Content starts

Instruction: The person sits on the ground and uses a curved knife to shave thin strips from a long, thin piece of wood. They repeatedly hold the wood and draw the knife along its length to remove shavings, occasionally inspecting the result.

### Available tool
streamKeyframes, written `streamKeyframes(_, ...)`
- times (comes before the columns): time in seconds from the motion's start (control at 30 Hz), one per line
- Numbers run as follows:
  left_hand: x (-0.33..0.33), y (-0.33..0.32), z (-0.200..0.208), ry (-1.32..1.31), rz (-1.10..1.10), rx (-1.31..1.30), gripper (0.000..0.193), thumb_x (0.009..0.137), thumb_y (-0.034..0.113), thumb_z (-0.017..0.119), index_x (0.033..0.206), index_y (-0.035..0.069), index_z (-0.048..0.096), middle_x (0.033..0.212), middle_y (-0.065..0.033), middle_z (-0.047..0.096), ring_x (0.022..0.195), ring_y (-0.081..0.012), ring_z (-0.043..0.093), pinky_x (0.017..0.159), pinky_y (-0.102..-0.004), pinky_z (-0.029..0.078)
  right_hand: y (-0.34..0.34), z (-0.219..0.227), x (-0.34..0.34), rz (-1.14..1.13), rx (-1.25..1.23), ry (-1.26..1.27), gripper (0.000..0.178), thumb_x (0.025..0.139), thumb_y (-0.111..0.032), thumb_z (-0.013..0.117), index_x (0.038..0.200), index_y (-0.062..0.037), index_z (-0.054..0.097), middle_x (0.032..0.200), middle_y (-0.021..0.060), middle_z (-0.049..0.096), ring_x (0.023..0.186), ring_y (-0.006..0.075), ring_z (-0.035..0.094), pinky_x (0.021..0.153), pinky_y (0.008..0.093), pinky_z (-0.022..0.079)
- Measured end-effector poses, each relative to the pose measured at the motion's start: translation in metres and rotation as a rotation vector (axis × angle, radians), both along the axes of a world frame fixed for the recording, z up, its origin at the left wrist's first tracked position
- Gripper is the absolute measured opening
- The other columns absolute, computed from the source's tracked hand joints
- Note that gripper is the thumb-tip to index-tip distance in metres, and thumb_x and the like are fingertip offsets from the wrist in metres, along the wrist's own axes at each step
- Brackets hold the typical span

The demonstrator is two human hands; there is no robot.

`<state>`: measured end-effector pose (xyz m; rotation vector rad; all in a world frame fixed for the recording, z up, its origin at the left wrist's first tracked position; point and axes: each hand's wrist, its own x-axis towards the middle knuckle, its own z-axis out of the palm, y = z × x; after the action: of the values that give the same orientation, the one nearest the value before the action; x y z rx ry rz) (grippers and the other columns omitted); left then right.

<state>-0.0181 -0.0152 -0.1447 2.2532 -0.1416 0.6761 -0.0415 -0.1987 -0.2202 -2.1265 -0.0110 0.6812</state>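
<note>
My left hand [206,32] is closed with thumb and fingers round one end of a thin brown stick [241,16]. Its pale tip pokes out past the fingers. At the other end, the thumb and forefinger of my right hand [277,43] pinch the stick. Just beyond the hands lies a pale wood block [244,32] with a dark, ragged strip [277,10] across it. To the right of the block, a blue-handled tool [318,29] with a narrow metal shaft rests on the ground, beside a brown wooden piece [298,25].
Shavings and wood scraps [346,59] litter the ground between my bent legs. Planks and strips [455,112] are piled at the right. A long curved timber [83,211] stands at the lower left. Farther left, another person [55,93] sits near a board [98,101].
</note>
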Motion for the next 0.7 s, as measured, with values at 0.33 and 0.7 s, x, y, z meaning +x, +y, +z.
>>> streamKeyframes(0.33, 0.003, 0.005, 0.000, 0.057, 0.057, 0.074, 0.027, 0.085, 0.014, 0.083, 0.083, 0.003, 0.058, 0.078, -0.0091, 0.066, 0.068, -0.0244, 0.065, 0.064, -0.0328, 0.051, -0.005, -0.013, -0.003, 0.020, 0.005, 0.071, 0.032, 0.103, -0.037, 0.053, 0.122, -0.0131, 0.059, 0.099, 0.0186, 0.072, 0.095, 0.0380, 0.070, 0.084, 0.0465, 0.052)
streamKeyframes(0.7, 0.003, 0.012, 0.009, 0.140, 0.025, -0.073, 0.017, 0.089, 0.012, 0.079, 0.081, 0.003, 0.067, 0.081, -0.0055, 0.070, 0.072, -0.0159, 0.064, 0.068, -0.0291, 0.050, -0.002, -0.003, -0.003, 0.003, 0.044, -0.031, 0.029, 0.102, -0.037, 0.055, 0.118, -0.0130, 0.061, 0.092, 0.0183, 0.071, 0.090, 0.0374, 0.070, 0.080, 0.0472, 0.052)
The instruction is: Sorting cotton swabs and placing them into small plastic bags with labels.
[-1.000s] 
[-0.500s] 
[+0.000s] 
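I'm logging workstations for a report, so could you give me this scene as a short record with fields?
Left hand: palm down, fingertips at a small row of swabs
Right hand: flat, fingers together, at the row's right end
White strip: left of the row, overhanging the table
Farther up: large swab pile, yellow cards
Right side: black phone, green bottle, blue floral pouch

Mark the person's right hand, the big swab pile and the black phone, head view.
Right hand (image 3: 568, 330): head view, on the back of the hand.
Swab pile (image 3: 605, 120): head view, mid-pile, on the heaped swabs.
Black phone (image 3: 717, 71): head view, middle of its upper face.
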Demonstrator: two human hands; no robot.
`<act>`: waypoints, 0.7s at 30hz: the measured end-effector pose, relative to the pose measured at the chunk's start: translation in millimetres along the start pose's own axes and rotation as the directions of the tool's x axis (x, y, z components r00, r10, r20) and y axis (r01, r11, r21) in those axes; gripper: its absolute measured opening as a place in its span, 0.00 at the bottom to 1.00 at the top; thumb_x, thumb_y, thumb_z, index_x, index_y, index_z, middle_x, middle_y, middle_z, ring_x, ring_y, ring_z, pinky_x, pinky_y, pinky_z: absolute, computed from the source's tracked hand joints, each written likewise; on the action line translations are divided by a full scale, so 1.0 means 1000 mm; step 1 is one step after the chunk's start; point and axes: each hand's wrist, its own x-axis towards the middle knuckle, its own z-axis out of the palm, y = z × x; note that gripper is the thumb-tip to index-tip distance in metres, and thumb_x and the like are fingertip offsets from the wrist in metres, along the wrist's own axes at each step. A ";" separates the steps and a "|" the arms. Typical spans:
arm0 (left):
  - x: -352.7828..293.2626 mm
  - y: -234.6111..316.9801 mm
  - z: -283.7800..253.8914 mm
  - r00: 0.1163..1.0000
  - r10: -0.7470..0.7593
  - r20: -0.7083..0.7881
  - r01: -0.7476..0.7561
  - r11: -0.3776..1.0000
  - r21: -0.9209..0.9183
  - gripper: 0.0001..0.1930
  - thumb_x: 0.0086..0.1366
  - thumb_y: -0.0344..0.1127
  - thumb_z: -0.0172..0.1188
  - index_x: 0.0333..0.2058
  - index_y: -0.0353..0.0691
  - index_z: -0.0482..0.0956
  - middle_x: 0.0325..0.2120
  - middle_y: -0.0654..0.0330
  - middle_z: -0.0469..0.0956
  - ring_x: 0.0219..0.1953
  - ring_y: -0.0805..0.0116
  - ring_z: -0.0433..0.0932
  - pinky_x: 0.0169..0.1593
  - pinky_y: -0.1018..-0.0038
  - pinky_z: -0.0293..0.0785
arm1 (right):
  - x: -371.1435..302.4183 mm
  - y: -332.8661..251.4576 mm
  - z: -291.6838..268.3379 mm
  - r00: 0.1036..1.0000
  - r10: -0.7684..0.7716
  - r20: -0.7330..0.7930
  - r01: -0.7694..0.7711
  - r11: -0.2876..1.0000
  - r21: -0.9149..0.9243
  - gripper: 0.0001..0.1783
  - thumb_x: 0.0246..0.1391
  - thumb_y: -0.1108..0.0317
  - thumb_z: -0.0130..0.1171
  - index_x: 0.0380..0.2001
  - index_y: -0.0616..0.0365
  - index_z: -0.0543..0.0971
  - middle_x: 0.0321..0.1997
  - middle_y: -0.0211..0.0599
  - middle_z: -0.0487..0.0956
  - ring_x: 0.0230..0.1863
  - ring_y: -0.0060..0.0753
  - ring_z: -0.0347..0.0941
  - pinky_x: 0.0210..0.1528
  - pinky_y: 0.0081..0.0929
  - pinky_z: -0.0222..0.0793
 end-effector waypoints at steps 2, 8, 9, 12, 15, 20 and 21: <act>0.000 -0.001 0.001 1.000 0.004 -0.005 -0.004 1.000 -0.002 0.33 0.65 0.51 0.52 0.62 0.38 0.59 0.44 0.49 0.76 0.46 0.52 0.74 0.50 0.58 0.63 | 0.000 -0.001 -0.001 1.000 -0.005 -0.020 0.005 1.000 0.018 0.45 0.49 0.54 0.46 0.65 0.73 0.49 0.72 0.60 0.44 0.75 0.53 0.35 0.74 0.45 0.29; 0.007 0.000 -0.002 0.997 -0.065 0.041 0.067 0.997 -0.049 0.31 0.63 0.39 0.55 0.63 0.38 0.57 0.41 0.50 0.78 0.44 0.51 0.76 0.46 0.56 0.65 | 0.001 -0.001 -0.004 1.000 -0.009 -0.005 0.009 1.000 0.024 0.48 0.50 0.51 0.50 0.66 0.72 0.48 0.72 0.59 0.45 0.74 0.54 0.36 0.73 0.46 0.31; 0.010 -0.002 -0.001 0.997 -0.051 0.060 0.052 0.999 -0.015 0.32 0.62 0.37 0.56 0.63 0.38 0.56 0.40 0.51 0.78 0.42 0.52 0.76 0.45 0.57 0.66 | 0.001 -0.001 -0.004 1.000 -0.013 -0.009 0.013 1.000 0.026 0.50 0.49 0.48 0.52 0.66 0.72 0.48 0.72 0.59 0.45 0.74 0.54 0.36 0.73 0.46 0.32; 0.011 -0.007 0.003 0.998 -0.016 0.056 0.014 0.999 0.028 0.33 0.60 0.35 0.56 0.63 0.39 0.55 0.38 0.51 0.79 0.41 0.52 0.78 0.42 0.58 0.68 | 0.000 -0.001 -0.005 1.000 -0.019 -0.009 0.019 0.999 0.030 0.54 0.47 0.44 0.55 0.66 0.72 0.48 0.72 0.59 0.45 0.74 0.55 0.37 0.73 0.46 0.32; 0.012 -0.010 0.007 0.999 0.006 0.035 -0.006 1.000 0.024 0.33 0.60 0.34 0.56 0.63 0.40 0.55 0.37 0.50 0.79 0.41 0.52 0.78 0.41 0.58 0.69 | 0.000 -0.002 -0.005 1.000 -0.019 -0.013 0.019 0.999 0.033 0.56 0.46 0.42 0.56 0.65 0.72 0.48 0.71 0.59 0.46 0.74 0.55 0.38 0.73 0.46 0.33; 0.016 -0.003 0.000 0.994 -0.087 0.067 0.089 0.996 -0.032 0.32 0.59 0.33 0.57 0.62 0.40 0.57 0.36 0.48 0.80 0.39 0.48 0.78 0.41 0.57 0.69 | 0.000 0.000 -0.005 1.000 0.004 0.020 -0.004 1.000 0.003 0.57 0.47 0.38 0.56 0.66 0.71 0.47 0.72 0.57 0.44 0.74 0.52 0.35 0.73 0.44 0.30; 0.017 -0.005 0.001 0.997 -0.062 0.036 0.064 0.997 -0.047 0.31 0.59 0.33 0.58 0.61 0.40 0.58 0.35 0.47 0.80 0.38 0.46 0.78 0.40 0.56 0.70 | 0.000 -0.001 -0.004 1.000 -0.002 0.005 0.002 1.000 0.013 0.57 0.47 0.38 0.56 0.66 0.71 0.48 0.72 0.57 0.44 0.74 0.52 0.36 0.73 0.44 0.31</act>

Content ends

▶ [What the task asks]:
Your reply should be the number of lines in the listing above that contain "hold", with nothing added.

▶ [Result for this task]:
2